Items within a model are accessed as attribute, that is, with dot notation. The code which handles getting and setting attributes is found in properties.py. Datamodels distinguishes between items at the endpoints of the asdf tree and subtrees within the asdf tree. The former are returned as scalars or numpy arrays, depending on whether the endpoint represents a FITS keyword or data array. Subtrees are returned as nodes. A node is an object containing the subtree as well as the subschema which describes the subtree. If one tries to get an attribute that does not exist in the asdf tree, one of several things may happen. If the attribute is not mentioned in the schema, the value of the attribute is set to None.
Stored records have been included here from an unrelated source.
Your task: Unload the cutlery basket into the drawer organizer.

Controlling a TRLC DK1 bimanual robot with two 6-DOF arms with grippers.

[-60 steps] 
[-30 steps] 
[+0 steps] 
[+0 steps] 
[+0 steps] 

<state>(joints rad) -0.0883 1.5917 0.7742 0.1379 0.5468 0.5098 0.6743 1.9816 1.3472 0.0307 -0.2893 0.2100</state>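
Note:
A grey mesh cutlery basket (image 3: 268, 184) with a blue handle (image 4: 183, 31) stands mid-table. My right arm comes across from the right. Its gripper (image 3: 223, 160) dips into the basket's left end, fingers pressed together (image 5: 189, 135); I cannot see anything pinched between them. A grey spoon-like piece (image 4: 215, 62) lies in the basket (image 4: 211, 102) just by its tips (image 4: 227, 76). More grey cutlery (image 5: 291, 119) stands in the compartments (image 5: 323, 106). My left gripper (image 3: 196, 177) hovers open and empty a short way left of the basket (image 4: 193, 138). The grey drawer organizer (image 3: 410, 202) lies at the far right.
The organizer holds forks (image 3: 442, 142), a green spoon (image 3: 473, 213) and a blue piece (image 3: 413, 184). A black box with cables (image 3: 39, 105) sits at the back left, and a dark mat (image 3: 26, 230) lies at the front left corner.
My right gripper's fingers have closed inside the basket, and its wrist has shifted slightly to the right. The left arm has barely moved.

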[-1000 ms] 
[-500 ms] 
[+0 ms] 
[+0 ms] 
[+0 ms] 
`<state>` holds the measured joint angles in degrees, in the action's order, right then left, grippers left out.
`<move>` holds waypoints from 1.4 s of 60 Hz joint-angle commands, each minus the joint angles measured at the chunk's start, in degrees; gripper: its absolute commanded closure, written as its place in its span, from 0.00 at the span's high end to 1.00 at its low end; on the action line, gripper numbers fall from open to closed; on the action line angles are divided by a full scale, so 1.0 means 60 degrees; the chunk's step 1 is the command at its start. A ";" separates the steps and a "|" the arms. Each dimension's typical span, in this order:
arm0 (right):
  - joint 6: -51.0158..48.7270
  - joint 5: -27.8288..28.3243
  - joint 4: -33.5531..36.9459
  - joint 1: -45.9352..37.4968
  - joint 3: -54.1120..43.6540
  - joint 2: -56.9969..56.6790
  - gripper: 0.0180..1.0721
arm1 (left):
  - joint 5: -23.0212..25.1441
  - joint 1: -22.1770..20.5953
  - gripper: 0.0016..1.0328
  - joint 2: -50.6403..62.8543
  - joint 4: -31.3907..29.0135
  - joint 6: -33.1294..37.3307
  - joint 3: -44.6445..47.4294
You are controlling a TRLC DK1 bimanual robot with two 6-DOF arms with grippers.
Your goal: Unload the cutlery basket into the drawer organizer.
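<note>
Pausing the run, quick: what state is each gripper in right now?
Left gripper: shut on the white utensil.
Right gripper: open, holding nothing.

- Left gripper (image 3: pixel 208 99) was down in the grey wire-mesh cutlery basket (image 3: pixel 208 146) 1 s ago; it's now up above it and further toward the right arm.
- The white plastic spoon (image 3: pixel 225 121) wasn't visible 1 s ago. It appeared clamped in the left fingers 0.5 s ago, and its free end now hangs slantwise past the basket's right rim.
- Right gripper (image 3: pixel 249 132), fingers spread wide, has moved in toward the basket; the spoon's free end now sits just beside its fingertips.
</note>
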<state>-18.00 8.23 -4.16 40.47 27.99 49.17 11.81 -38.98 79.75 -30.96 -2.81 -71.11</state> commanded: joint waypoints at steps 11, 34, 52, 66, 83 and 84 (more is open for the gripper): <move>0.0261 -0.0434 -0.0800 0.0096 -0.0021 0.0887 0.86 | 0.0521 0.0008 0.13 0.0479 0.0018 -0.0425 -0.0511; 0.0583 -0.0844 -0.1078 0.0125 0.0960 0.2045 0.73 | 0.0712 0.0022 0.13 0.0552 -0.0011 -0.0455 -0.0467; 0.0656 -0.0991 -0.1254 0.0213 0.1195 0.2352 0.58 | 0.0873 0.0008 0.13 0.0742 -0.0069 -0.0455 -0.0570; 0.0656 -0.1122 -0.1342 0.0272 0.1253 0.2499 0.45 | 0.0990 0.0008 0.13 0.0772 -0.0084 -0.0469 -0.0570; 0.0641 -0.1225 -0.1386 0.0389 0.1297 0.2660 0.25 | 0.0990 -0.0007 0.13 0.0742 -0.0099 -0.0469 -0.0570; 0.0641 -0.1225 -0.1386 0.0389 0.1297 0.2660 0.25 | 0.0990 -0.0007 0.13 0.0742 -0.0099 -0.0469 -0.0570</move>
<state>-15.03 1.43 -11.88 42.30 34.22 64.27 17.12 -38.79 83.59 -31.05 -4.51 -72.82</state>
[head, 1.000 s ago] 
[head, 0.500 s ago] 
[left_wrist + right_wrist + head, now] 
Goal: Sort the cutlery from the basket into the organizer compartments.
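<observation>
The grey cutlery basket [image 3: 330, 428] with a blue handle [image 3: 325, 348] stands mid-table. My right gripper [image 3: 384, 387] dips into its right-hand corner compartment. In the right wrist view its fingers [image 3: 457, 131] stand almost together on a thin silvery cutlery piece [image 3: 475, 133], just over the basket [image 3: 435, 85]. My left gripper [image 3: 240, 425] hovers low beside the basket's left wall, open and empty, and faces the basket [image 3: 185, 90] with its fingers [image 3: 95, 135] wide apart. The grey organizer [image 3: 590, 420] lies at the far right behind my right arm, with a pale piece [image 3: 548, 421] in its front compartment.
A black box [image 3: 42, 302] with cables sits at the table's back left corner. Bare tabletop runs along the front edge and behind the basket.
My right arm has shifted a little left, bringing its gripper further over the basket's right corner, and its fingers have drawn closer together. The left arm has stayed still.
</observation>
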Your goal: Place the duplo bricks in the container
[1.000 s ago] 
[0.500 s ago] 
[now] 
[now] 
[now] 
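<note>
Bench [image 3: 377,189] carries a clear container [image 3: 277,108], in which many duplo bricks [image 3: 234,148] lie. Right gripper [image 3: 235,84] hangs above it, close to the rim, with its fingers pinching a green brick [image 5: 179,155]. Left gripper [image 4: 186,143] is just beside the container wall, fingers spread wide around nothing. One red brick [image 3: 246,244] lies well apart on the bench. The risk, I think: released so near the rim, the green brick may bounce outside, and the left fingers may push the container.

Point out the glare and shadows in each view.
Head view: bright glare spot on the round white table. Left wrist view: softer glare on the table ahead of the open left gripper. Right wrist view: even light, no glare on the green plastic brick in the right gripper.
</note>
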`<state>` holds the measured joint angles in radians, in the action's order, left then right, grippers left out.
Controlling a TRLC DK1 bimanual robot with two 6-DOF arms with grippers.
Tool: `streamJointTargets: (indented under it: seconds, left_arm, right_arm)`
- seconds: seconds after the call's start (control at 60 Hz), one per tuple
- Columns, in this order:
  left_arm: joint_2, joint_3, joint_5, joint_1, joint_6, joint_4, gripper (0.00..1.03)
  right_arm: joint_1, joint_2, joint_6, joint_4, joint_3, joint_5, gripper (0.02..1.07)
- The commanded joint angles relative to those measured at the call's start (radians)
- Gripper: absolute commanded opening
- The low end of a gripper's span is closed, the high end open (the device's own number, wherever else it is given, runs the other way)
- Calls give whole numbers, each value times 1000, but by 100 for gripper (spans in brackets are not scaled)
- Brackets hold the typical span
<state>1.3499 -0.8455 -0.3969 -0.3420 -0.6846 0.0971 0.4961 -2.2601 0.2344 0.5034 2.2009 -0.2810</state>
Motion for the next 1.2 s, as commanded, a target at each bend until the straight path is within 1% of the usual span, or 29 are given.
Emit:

If it is in the schema and the schema has a default value, the code creates the item with the default value and then returns it. The functions that do this are _make_default and _make_default_array, which it calls. If not only the item, but the subtree containing the item is missing, the code throws an AttributeError. When an attribute representing an array is accessed, the type of the array is compared to the type in the schema and if they are different, the array is cast to the type in the schema. The same is true for numpy records, which represent rows in a FITS table. The casting is done by the function gentle_asarray in util.py.

When setting or deleting an attribute, the code validates the change. The code which does the validation can be found in validate.py. The validator checks the values of pass_invalid_values, which allows values inconsistent with the schema to be set, and strict_validation, which throws an exception if the value does not match the schema.